$ man 7 glossary
[$ ] Glossary — privacy-tech hosting vocabulary
// NAME
glossary — 18 canonical definitions for the Monero / Tor / I2P / Lokinet / hardening / offshore-jurisdiction terms used across XMRHost.
// CLUSTERS
// MONERO
$ man monero
- [$ ] Monero subaddress #
- A one-time receiving address derived from the recipient's view-key pair (CryptoNote stealth addressing, MRL-0001). The recipient publishes a long-lived account address; each incoming payment lands at a distinct subaddress that does not link to the account on the public chain without the view key. XMRHost mints a fresh subaddress per order for billing.
- // MRL-0001 + MRL-0006 (Sarang Noether, subaddress derivation)
- [$ ] Monero view key #
- One half of the Monero key pair (private view key + private spend key). The view key reveals incoming transactions to a third party WITHOUT granting the ability to spend. XMRHost supports opt-in per-order view-key transparency: a customer auditing operator-side bookkeeping can request the view key for their own subaddress; the operator does not publish view keys site-wide.

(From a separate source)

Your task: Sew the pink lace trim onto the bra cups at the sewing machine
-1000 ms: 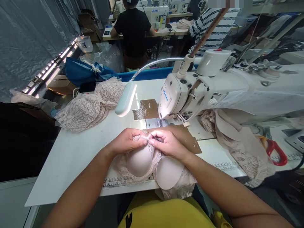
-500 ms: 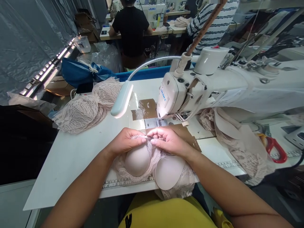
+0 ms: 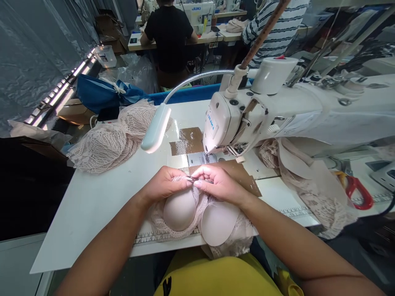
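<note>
A pale pink lace bra (image 3: 180,209) with two smooth cups lies at the table's front edge, below the sewing machine's needle area. My left hand (image 3: 166,184) pinches the top edge of its lace by the left cup. My right hand (image 3: 216,183) is closed on a small dark metal tool (image 3: 194,179), perhaps tweezers or snips, whose tip meets the lace at my left fingertips. The sewing machine (image 3: 220,123) stands just beyond both hands. Most of the tool is covered by my right fingers.
Lace pieces (image 3: 108,142) are heaped at the table's left. A lamp (image 3: 156,128) on a bent neck hangs left of the machine. More fabric (image 3: 296,176) and red-handled scissors (image 3: 359,193) lie right. Two people sit or stand beyond, one in black (image 3: 169,37), one in stripes (image 3: 277,33).
The tool's tip has shifted slightly left against the lace, and my right fingers have moved a little with it. My left hand is almost still. The view has shifted slightly.
</note>
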### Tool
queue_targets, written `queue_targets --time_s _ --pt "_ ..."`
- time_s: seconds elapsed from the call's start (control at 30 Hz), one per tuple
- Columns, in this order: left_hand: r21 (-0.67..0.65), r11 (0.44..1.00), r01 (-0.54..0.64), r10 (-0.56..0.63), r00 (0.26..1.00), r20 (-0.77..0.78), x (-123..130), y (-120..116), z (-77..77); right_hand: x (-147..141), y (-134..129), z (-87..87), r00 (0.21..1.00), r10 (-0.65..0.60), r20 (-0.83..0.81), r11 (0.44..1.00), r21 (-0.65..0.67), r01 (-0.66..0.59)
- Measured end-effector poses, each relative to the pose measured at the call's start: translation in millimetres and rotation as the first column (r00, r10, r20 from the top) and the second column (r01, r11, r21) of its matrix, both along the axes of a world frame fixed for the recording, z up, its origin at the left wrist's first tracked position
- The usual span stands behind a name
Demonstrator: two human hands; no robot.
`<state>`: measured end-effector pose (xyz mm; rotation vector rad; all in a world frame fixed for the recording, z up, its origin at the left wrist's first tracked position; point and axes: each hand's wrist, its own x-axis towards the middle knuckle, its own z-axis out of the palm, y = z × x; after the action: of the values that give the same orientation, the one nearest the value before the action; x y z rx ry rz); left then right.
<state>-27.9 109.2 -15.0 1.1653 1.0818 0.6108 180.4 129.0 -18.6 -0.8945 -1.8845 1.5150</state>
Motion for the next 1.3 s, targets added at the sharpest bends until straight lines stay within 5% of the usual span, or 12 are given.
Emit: queue_targets --time_s 0.13,0.37,0.53,0.67,0.87,1.07,1.3 --pt "0.064 0.997 0.038 -0.033 0.996 -0.080 3 0 -1.5 -5 1 -1.5 0.997 -0.065 0.029 0.996 0.066 0.063" --pt "0.070 0.997 0.044 -0.040 0.998 -0.056 7 3 -1.3 -5 1 -11.5 0.997 -0.050 -0.053 0.977 -0.209 0.038" --pt "0.085 0.996 0.040 -0.022 0.978 -0.206 -12 15 1.4 15 9 1.6 0.953 -0.201 0.225 0.979 0.021 0.202" --pt "0.211 0.973 0.090 0.017 0.890 -0.456 -15 34 8.8 36 15 4.5 0.863 -0.201 0.464 0.975 0.176 0.132" --pt "0.581 0.752 0.311 0.305 0.617 -0.725 20 35 17.6 53 16 -0.3 0.802 -0.222 0.555 0.967 0.233 0.106" --pt "0.534 0.620 0.574 0.199 0.544 -0.815 56 6 1.3 56 19 -1.8 0.775 -0.309 0.551 0.903 0.426 0.057" --pt "0.540 0.493 0.682 0.145 0.548 -0.824 52 27 -6.5 56 17 -9.1 0.767 -0.218 0.604 0.827 0.531 -0.183"
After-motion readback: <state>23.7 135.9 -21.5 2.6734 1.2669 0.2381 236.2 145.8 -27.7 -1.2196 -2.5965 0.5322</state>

- // Monero whitepaper (van Saberhagen, 2013); MRL-0011
- [$ ] RingCT #
- Ring Confidential Transactions — Monero's scheme for hiding transaction amounts on-chain via Pedersen commitments + range proofs (Bulletproofs since 2018). Mandatory on Monero since the September 2017 hard fork. RingCT removes the amount-correlation heuristic that BTC chain analytics relies on for cluster confirmation.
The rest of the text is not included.